> **DIRECTIONS FOR THIS TASK**
Below are some records; each one is to be set down again exactly.

──────────────────────────────

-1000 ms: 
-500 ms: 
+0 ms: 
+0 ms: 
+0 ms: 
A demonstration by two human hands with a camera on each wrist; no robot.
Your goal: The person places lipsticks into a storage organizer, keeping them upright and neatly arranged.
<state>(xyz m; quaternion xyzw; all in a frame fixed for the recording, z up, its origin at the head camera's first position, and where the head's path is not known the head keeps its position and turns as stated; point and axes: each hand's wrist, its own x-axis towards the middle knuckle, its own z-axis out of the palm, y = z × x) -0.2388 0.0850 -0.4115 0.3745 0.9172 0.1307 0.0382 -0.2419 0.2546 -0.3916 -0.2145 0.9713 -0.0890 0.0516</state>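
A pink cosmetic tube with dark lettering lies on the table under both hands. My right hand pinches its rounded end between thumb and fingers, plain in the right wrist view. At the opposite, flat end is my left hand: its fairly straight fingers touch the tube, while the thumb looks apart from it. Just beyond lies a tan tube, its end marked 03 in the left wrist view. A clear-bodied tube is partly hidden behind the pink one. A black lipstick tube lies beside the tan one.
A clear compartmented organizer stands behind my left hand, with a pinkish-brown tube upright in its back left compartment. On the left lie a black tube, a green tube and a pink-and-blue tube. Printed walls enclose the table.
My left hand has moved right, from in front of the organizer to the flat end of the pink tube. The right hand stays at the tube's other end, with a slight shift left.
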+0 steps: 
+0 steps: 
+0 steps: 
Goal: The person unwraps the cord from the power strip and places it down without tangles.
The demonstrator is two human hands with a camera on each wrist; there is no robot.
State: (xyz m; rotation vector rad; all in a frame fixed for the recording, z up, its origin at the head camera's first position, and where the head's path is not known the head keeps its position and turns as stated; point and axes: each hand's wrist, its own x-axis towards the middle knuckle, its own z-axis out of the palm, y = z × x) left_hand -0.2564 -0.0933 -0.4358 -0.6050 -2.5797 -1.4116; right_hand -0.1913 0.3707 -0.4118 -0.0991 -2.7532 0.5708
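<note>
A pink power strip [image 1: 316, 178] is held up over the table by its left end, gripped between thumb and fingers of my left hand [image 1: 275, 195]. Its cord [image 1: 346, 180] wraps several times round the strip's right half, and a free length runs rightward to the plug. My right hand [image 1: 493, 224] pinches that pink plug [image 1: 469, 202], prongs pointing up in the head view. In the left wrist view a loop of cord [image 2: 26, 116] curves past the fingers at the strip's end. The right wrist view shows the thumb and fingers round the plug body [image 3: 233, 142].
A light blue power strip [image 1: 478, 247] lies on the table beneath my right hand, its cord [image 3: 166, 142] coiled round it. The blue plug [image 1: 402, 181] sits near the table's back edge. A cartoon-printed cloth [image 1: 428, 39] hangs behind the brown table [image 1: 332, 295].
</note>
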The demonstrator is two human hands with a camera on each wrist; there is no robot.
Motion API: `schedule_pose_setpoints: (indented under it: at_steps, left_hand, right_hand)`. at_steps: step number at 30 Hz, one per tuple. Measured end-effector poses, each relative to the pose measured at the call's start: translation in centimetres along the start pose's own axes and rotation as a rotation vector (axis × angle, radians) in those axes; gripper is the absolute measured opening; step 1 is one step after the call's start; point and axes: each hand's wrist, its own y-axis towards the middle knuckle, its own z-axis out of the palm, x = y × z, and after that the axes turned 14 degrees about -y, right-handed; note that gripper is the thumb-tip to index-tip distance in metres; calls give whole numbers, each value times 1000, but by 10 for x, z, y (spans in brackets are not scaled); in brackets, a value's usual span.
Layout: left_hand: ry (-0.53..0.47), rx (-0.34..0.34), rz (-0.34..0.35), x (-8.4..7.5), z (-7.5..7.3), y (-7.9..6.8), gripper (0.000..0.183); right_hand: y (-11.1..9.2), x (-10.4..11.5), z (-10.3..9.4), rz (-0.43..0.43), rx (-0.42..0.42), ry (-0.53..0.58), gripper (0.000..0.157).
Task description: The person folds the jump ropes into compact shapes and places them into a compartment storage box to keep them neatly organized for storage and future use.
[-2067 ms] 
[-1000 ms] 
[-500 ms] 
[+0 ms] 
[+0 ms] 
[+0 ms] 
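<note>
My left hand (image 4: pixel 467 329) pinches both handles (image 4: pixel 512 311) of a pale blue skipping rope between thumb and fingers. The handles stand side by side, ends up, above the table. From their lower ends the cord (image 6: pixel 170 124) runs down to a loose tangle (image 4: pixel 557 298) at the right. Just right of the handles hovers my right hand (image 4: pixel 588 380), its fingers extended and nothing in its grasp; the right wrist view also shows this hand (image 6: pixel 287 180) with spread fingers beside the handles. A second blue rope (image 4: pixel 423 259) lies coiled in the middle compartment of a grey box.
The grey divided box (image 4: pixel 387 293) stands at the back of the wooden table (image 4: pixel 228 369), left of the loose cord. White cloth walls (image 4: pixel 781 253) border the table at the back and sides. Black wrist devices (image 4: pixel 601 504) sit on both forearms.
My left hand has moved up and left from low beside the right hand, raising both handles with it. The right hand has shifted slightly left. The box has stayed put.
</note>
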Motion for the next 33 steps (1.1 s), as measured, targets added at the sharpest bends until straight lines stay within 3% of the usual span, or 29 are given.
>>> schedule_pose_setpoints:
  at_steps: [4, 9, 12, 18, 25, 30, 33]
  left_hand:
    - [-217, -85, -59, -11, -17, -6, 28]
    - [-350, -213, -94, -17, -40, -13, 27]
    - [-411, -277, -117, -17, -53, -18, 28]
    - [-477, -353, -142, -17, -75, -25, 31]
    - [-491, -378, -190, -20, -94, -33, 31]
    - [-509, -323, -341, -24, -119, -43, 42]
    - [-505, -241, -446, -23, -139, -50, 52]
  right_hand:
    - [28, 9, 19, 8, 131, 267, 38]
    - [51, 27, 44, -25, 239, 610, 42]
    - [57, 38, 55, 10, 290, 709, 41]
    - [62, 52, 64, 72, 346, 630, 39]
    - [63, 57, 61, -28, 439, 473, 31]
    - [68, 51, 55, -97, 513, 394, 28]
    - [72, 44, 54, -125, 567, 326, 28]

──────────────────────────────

> **TASK SOLUTION**
-1000 ms: 
-500 ms: 
+0 ms: 
+0 ms: 
+0 ms: 
A demonstration by two human hands with a camera on each wrist; no robot.
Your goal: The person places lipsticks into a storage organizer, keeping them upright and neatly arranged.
<state>(xyz m; quaternion xyzw; all in a frame fixed for the recording, z up, its origin at the head camera's first position, and where the head's path is not known the head keeps its position and turns as stated; point and axes: each hand's wrist, its own x-axis towards the middle knuckle, its own z-axis out of the palm, y = z × x) -0.2388 0.0850 -0.4115 0.3745 0.9172 0.1307 0.0382 -0.2419 0.2546 -0.3916 -0.2145 0.9713 -0.0890 0.0516</state>
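A pink cosmetic tube with dark lettering lies on the table under both hands. My right hand pinches its rounded end between thumb and fingers, plain in the right wrist view. At the opposite, flat end is my left hand: its fairly straight fingers touch the tube, while the thumb looks apart from it. Just beyond lies a tan tube, its end marked 03 in the left wrist view. A clear-bodied tube is partly hidden behind the pink one. A black lipstick tube lies beside the tan one.
A clear compartmented organizer stands behind my left hand, with a pinkish-brown tube upright in its back left compartment. On the left lie a black tube, a green tube and a pink-and-blue tube. Printed walls enclose the table.
My left hand has moved right, from in front of the organizer to the flat end of the pink tube. The right hand stays at the tube's other end, with a slight shift left.
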+0 steps: 
+0 steps: 
+0 steps: 
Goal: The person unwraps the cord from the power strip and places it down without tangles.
The demonstrator is two human hands with a camera on each wrist; there is no robot.
State: (xyz m; rotation vector rad; all in a frame fixed for the recording, z up, its origin at the head camera's first position, and where the head's path is not known the head keeps its position and turns as stated; point and axes: each hand's wrist, its own x-axis towards the middle knuckle, its own z-axis out of the palm, y = z × x) left_hand -0.2564 -0.0933 -0.4358 -0.6050 -2.5797 -1.4116; right_hand -0.1913 0.3707 -0.4118 -0.0991 -2.7532 0.5708
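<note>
A pink power strip [image 1: 316, 178] is held up over the table by its left end, gripped between thumb and fingers of my left hand [image 1: 275, 195]. Its cord [image 1: 346, 180] wraps several times round the strip's right half, and a free length runs rightward to the plug. My right hand [image 1: 493, 224] pinches that pink plug [image 1: 469, 202], prongs pointing up in the head view. In the left wrist view a loop of cord [image 2: 26, 116] curves past the fingers at the strip's end. The right wrist view shows the thumb and fingers round the plug body [image 3: 233, 142].
A light blue power strip [image 1: 478, 247] lies on the table beneath my right hand, its cord [image 3: 166, 142] coiled round it. The blue plug [image 1: 402, 181] sits near the table's back edge. A cartoon-printed cloth [image 1: 428, 39] hangs behind the brown table [image 1: 332, 295].
</note>
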The demonstrator is two human hands with a camera on each wrist; there is no robot.
Motion API: `schedule_pose_setpoints: (indented under it: at_steps, left_hand, right_hand)`. at_steps: step number at 30 Hz, one per tuple. Measured end-effector poses, each relative to the pose measured at the call's start: translation in centimetres along the start pose's own axes and rotation as a rotation vector (axis × angle, radians) in those axes; gripper is the absolute measured opening; step 1 is one step after the call's start; point and axes: each hand's wrist, its own y-axis towards the middle knuckle, its own z-axis out of the palm, x = y × z, and after that the axes turned 14 degrees about -y, right-handed; note that gripper is the thumb-tip to index-tip distance in metres; calls give whole numbers, each value times 1000, but by 10 for x, z, y (spans in brackets are not scaled); in brackets, a value's usual span.
Layout: left_hand: ry (-0.53..0.47), rx (-0.34..0.34), rz (-0.34..0.35), x (-8.4..7.5), z (-7.5..7.3), y (-7.9..6.8), gripper (0.000..0.183); right_hand: y (-11.1..9.2), x (-10.4..11.5), z (-10.3..9.4), rz (-0.43..0.43), rx (-0.42..0.42), ry (-0.53..0.58), gripper (0.000..0.157).
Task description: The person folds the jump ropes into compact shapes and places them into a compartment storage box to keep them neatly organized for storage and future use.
[-2067 ms] 
[-1000 ms] 
[-500 ms] 
[+0 ms] 
[+0 ms] 
[+0 ms] 
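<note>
My left hand (image 4: pixel 467 329) pinches both handles (image 4: pixel 512 311) of a pale blue skipping rope between thumb and fingers. The handles stand side by side, ends up, above the table. From their lower ends the cord (image 6: pixel 170 124) runs down to a loose tangle (image 4: pixel 557 298) at the right. Just right of the handles hovers my right hand (image 4: pixel 588 380), its fingers extended and nothing in its grasp; the right wrist view also shows this hand (image 6: pixel 287 180) with spread fingers beside the handles. A second blue rope (image 4: pixel 423 259) lies coiled in the middle compartment of a grey box.
The grey divided box (image 4: pixel 387 293) stands at the back of the wooden table (image 4: pixel 228 369), left of the loose cord. White cloth walls (image 4: pixel 781 253) border the table at the back and sides. Black wrist devices (image 4: pixel 601 504) sit on both forearms.
My left hand has moved up and left from low beside the right hand, raising both handles with it. The right hand has shifted slightly left. The box has stayed put.
</note>
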Motion for the next 33 steps (1.1 s), as measured, targets added at the sharpest bends until straight lines stay within 3% of the usual span, or 29 are given.
>>> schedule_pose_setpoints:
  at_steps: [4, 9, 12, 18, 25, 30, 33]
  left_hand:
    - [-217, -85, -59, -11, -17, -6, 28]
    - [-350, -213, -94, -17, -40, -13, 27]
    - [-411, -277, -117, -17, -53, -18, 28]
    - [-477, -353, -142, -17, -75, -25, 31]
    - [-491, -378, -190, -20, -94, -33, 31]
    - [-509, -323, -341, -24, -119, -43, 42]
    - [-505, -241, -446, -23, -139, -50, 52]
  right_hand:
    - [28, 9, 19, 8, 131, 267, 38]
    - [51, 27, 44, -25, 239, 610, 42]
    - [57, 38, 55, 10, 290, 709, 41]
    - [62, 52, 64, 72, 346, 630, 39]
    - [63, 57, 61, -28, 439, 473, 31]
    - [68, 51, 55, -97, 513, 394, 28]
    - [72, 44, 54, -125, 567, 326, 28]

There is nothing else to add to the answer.